His words from the past pulled her back to the present, but the memories of Shep and Yeina from earlier at the warehouse only reminded her of all of their cases together. Her mind was a ping pong ball moving between past and present as she tried to remember and rationalize the events of the night. Memories she had kept in the dark recesses of her mind now pushed her farther into herself, allowing the water to envelop her completely. Images of their investigations and all the victims flooded her memory.

She was losing a piece of herself with each case. She knew that now. This job was transforming her. It was changing the way she felt about everything in her life, but more importantly, it was leading her down a path that she wasn't sure she could navigate.

Sitting in the shower, water beating against her, she had to face the scariest change of all, and that was the way Ian's attitude toward her had evolved. The way he touched her now was different. He had definitely softened towards her, but did his feelings mirror hers? No longer indifferent, and cold towards her, he wanted to help her through all of it, and that was changing how she felt about him.

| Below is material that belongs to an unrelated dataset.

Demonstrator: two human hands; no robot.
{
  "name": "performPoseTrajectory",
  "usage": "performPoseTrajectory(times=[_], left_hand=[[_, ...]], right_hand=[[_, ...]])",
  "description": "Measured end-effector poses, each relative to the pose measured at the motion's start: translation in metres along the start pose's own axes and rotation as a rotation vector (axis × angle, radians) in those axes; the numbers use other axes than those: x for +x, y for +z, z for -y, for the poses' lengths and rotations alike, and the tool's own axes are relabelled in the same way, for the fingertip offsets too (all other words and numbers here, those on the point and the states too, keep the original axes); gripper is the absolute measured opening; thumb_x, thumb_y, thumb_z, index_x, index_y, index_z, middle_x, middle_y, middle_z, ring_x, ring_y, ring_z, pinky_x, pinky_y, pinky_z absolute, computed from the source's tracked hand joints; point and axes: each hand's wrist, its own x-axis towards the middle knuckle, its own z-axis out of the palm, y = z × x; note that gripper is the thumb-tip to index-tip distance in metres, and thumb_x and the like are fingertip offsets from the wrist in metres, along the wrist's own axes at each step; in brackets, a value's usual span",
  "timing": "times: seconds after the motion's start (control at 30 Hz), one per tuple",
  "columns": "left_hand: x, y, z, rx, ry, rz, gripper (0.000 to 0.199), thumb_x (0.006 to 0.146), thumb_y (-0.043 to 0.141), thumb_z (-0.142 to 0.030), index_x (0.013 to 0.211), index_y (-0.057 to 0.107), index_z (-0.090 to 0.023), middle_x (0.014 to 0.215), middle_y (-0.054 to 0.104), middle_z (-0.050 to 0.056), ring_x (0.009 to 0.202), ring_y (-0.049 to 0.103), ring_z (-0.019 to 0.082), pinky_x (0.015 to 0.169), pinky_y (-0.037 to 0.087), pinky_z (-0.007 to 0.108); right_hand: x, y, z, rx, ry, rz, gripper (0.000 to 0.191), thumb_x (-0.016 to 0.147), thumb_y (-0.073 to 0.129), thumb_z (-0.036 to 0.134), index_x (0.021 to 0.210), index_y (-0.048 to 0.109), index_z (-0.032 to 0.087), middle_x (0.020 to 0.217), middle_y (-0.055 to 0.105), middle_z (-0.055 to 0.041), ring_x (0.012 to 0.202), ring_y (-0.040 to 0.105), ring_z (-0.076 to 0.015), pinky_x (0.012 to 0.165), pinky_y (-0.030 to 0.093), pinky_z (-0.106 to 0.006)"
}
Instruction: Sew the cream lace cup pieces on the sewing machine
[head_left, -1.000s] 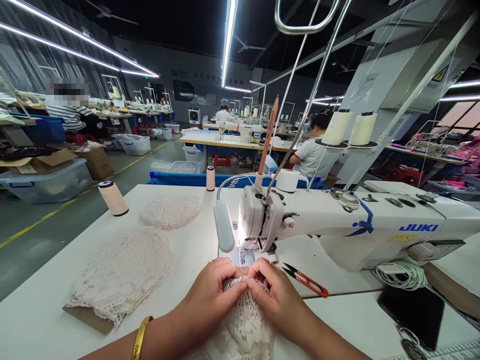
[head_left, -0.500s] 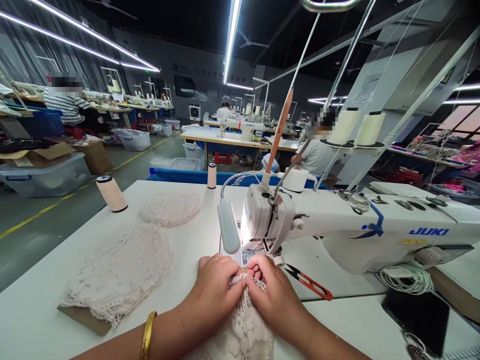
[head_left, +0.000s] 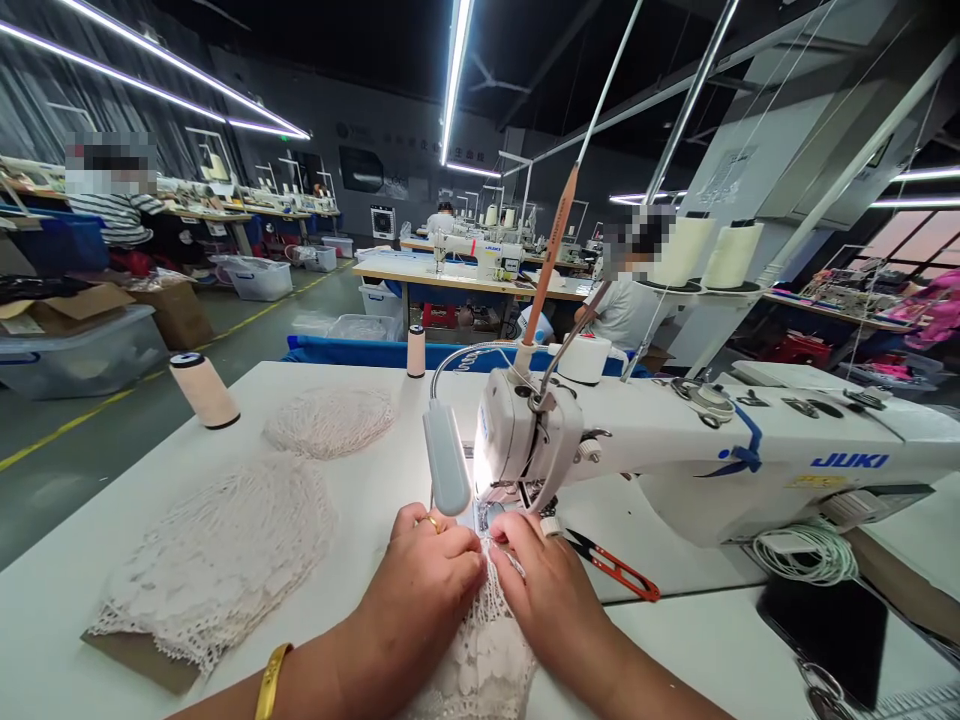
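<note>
A strip of white lace fabric (head_left: 487,655) runs from the table's front edge up to the needle area of the white sewing machine (head_left: 637,440). My left hand (head_left: 427,585) is closed on the lace's left side, its fingers curled just below the machine lamp (head_left: 447,460). Pinching the right side of the lace close to the presser foot, my right hand (head_left: 544,580) sits opposite, thumb and fingers together. The lace's top edge between the fingertips is partly hidden. Red-handled thread snips (head_left: 615,568) lie right of my right hand.
Left on the table (head_left: 360,500) are a large lace pile (head_left: 217,550) on brown card, a smaller lace pile (head_left: 330,420), and two thread cones, one big (head_left: 204,392) and one small (head_left: 416,352). A coiled white cable (head_left: 806,555) and a black tablet-like slab (head_left: 825,635) lie right.
My hands have shifted slightly on the lace, the left fingers curling in more tightly by the presser foot. The whole view has moved slightly, with the table things now further left.
</note>
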Motion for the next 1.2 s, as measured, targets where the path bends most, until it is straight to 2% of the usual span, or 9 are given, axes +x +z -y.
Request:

Ian had been secretive, elusive, and solitary in their time together. He didn't appear to let anyone in, not even his teammates. He was an enigma, one she hadn't been able to wrap her head around. While working with him, Rowan had seen first hand just how animalistic and inhumane people could be, but none of it seemed to effect Ian. It made her wonder just what the hell he had seen out there on the job.

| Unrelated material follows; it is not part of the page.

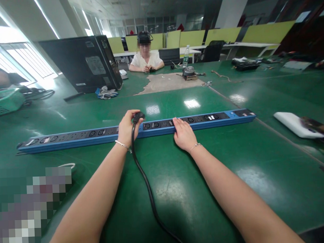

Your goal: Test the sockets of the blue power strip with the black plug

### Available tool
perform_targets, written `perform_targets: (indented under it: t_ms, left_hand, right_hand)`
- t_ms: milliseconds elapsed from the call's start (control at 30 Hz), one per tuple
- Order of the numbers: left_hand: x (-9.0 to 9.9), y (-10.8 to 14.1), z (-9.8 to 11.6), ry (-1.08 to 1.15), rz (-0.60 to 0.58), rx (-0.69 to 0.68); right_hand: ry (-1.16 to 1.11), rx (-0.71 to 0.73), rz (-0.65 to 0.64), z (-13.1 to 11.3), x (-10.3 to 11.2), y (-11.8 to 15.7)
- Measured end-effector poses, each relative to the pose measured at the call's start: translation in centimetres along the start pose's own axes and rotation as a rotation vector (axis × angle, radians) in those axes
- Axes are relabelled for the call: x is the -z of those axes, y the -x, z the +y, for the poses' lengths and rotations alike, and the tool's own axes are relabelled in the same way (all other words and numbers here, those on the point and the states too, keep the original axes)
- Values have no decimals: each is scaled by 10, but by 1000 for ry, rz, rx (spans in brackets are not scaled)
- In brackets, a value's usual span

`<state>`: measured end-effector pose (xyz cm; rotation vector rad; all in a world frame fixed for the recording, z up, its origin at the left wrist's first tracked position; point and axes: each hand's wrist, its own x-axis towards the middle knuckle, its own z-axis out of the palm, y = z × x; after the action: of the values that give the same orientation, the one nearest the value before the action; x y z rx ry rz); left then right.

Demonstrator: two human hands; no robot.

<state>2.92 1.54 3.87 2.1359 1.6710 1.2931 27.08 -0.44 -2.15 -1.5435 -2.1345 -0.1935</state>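
Note:
A long blue power strip point(210, 125) with a black face and several sockets lies crosswise on the green table. In my left hand point(126, 128) is the black plug point(139, 117) of a power cord, raised just above the strip's middle. The cord point(146, 180) hangs from the plug and runs down over the table toward me. The plug's front end is partly hidden by my fingers. My right hand point(184, 134) grips the strip right of its middle, with the fingers laid across its top and the thumb by its near side.
A black computer case point(77, 64) and a pair of gloves point(106, 92) stand back left. A green basket point(7, 102) is at the left edge. Opposite sits a person point(146, 60). A white device point(295, 124) lies at right; a blurred-out object point(34, 207) lies front left.

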Motion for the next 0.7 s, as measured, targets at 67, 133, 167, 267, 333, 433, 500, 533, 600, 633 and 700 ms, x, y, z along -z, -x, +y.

Ian's words from that night still haunted her, "There are far worse things in this world Rowan. Believe me." She couldn't even begin to fathom what could be worse than the brutal crimes they'd investigated. After actually seeing the remains of a human being tortured, skinned alive actually, Rowan had hit bottom. Until that discovery, she had found them all alive, of course, alive was never synonymous with unharmed.

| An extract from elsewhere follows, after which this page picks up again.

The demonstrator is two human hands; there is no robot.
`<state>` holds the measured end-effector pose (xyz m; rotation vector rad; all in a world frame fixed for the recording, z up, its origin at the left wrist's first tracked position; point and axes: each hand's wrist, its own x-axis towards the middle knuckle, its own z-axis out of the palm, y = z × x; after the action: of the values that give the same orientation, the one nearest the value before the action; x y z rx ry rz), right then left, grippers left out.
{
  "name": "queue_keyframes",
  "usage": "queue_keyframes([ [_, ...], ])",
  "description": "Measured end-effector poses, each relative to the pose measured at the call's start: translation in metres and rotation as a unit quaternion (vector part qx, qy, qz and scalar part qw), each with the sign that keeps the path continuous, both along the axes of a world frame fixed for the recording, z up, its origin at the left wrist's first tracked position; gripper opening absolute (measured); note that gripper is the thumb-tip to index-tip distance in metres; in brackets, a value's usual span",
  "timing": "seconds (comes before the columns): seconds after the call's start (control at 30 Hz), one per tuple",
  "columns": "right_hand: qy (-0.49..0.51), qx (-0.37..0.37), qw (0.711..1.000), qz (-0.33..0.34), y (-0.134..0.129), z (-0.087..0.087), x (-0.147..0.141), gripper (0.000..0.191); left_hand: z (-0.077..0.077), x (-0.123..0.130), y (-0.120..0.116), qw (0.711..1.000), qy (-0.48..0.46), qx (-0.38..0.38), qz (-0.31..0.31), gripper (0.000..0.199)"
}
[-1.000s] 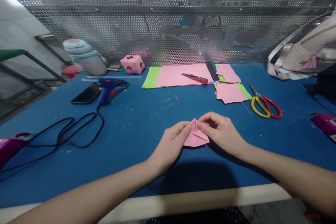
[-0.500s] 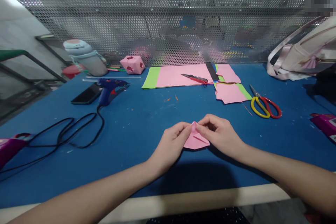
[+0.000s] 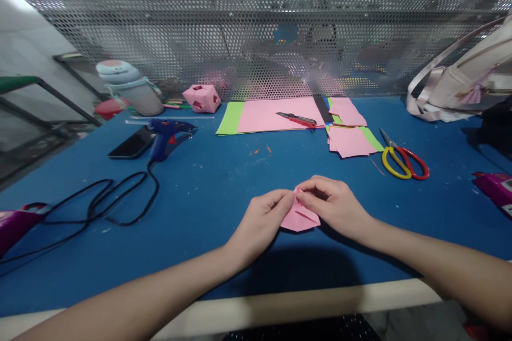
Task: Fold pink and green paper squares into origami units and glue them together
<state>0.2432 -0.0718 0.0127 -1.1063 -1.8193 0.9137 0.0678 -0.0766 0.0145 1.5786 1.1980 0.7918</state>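
A small piece of folded pink paper [image 3: 300,217] is held just above the blue tabletop near its front edge, with a crease or slit across its lower part. My left hand [image 3: 262,218] grips its left side, thumb on top and fingers closed behind. At the upper edge, my right hand [image 3: 334,203] pinches the paper between thumb and index finger. Both hands meet near the paper's top corner, whose tip is partly covered by the fingertips.
Beyond the hands lie pink and green sheets [image 3: 280,115] with a red cutter [image 3: 298,119] on top. Smaller pink squares [image 3: 354,141] and scissors [image 3: 404,162] are at right. A blue glue gun [image 3: 162,138], phone [image 3: 132,144], bottle [image 3: 130,88] and pink paper polyhedron [image 3: 202,98] stand left.
The fingertips of both hands have drawn closer together at the paper's top corner, covering more of it. The paper has shifted slightly toward me. Everything else stays where it was.
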Motion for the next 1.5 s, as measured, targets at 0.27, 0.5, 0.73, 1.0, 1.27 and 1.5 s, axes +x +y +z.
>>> queue_keyframes([
  [0.27,-0.007,0.009,1.0,0.013,-0.0006,0.0002,0.0017,0.015,0.0034,-0.0002,0.002,1.0,-0.006,0.002,-0.023,0.032],
  [0.5,-0.002,0.022,1.0,0.006,0.0006,0.0014,0.0023,0.013,0.0043,0.0005,0.0016,1.0,0.005,0.003,-0.013,0.029],
  [0.73,-0.009,0.027,0.999,-0.016,-0.0022,0.0018,0.0004,0.014,0.0029,-0.0007,0.0006,1.0,0.023,0.014,-0.01,0.03],
  [1.0,-0.018,0.005,1.0,0.015,-0.0004,0.0058,0.0028,0.019,0.003,-0.0034,0.0019,0.999,0.035,0.034,-0.003,0.03],
  [1.27,-0.063,-0.065,0.996,-0.014,0.0003,0.0007,-0.0013,0.016,0.0015,-0.005,0.0041,0.997,0.044,0.065,0.024,0.025],
  [1.5,-0.073,-0.027,0.997,-0.014,0.0011,-0.0022,0.0015,0.021,0.0,-0.0049,0.0043,0.998,0.034,0.057,0.017,0.024],
])
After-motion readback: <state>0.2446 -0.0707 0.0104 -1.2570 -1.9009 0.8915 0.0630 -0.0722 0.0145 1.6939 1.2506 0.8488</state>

She couldn't think about that shit now, not after what had happened tonight. And she couldn't let herself slip into delusions of grandeur about Ian either. He'd never said he cared about her, not to her. But, she had assumed he did because of his subtle attempts to protect her and shield her from the brutality of the job. Why did he care about her? What exactly did he feel for her?

Sitting in the shower trying her damnedest to pull her shit together, she remembered when he had insisted she start carrying a gun. It was after investigating one of the most heinous crimes that took place in the city, when her face had been plastered all over the news, and he hadn't taken 'No' for an answer. In addition, he'd made sure she had the best self-defense coaches in the business because he'd assigned his team to teach her, and if there was one thing Yeina knew, it was how to dish out an ass whippin'.